San Diego – While the Los Angeles Dodgers are regular participants in postseason baseball, there was something unusual about becoming the first team in the pandemic-shortened season to clinch a berth in the expanded playoffs.
“It’s different, I guess. I just found that out five minutes ago,” manager Dave Roberts said in his video news conference after the Dodgers beat the San Diego Padres 7-5 to take two of three in a matchup of the NL’s two top teams.
The Dodgers opened a 3½-game lead in their quest for an eighth straight NL West title by beating the Padres for the second straight day. Dustin May threw 5⅓ gutty innings out of the bullpen, AJ Pollock and Chris Taylor homered and Will Smith drove in three runs.
“I’m celebrating by saying I’m proud of our guys and it was a great series,” said Roberts, who grew up in northern San Diego County and both played for and was a coach with the Padres before getting the Dodgers’ job. “I think it caught us all by surprise because we were so focused on trying to win this series. I think word will travel once we get on the plane.”
San Diego, quieted by Dodgers pitching a second straight game even as it heads for its first playoff berth since winning the division in 2006, has lost two straight for the first time since mid-August.
May confirmed that as part of COVID-19 protocols, MLB doesn’t want teams having wild clubhouse celebrations after clinching.
Asked if the Dodgers had a celebration, he said:
“No. We’re not allowed to.”
But clinching a postseason spot “is something you grind for for the whole season,” he said. “This season is different but we had to grind in the quarantine zone, so you’re still going to feel super excited.”
At 35-15, the Dodgers breezed into the expanded 16-team postseason field. Los Angeles is seeking its first World Series title since 1988, having lost in the Fall Classic under Roberts in 2017 and 2018.
Mookie Betts tied his career high with three stolen bases, had two hits and scored a run.
San Diego, quieted by Dodgers pitching for a second straight game even as it heads for its first playoff berth since winning the division in 2006, has lost two straight for the first time since mid-August.
“Today we just got beat in almost all areas, facets of the game,” rookie manager Jayce Tingler said. “We didn’t play as clean as we have been defensively. Their guys over there on the mound, they’ve done a good job pitching, especially the past two days. It was nice to scrap and crawl and fight back in it, but at the end of the day we got into too big a hole to overcome.”
May, who had been scheduled to start before Roberts decided to go with a bullpen day, was the Dodgers’ third pitcher of the game. He went 5⅓ innings and was in control until Jurickson Profar homered to right field with two outs in the seventh to pull the Padres to 7-3. Mitch Moreland reached on an error by second baseman Gavin Lux to start the inning.
After Profar’s homer, May struck out Trent Grisham and blew off some steam by yelling a few profanities that could be heard around empty Petco Park. Grisham angered the Dodgers by briefly posing at the plate after homering off Clayton Kershaw in the Padres’ 7-2 win Monday night.
May allowed Manny Machado’s solo homer with one out in the eighth, his 14th, and was lifted by Roberts.
Until the seventh, May had breezed through four innings by allowing only a single and a walk. He struck out six.
May said he felt his outing “was pretty solid. There were some miscues on my end that ended up going a pretty long ways. Just location-wise, it wasn’t where I wanted on those two pitches and they took advantage of it.”

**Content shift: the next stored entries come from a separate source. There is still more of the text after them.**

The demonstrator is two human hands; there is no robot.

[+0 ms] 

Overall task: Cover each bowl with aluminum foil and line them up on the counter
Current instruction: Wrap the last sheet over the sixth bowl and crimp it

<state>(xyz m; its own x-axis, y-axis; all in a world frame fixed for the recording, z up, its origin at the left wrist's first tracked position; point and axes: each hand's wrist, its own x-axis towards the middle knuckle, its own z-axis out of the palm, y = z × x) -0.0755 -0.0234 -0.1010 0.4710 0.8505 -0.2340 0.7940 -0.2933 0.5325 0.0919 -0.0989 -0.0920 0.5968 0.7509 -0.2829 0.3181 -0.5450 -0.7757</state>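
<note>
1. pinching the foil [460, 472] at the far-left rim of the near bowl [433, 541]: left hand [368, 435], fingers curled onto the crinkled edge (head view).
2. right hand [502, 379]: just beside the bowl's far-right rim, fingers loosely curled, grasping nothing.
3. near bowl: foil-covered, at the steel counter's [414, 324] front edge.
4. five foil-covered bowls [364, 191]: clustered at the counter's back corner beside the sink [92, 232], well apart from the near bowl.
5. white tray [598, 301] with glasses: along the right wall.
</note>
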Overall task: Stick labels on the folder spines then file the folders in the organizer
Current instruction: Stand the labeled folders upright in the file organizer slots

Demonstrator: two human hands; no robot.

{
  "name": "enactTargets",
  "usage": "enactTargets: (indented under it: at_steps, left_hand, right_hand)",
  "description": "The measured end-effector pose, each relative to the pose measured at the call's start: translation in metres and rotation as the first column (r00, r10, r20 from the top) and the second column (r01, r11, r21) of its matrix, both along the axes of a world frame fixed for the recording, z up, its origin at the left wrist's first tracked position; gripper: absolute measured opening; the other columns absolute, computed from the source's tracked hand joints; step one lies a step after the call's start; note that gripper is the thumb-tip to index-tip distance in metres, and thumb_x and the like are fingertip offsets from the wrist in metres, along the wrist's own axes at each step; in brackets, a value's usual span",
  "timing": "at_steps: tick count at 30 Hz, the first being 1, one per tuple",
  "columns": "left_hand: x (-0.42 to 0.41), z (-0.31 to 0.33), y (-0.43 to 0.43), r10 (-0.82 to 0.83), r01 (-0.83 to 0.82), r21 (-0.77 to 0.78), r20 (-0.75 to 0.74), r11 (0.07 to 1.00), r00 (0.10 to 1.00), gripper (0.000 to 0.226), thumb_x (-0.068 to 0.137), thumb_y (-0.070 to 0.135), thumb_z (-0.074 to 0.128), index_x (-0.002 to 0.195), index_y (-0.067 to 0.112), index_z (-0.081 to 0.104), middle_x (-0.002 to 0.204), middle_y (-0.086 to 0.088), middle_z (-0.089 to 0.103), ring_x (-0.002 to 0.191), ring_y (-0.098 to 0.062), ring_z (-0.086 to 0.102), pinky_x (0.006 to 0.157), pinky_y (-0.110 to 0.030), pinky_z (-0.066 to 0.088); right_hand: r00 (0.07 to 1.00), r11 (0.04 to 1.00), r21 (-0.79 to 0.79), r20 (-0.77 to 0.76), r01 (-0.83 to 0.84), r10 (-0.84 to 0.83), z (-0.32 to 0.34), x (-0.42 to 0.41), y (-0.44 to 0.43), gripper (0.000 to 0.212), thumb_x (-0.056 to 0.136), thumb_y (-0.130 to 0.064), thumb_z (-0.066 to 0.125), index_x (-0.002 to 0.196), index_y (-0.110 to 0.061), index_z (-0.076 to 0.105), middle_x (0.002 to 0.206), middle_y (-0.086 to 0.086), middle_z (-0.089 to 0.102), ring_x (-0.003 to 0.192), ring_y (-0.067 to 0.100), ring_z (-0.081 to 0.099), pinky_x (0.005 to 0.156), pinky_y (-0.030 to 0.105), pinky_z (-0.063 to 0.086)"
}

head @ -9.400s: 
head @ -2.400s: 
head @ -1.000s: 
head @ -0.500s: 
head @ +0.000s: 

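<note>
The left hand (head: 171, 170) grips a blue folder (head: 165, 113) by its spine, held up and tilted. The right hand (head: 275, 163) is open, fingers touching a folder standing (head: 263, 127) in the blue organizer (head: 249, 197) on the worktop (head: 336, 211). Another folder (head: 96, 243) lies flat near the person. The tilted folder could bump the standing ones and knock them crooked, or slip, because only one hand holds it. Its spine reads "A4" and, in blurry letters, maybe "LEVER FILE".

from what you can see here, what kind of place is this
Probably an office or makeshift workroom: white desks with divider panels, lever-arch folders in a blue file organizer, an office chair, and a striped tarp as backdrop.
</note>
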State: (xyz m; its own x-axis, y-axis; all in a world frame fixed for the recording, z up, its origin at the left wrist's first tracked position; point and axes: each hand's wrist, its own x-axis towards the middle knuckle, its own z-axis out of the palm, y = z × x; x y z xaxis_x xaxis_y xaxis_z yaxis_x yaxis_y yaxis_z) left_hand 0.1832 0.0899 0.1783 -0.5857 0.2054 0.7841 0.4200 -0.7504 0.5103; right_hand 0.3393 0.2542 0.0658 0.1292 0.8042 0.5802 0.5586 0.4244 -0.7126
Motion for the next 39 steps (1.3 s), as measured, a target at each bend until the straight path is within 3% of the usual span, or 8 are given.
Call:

Starter Brusdar Gasterol allowed a hit and a run in 1⅓ innings before Adam Kolarek (3-0) allowed a hit and two walks in two-thirds of an inning.
Pedro Baez got the final two outs for his second save.
San Diego used nine pitchers.
Pollock homered past the palm trees to the right of the batter’s eye in straightaway center field off rookie Adrian Morejon (2-1) with two outs in the second. It was his 11th. Taylor greeted Garrett Richards with a leadoff shot into the second deck in left -center leading off the sixth, his sixth, for a 7-1 lead.
San Diego’s Fernando Tatis Jr., who had been considered the NL MVP front-runner recently, went 0-for-4 to extend his slump to 2-for-27 over eight games. His average has dropped from .314 to .281.
“I don’t think he’s tired,” Tingler said. “I think last night he missed a homer by two or three feet, I thought he squared three balls up today. Unfortunately, they were right into the lanes they were playing. Just going through a little pocket, maybe trying to do too much at times. But I think he’s in position to get extremely hot for us down the stretch.”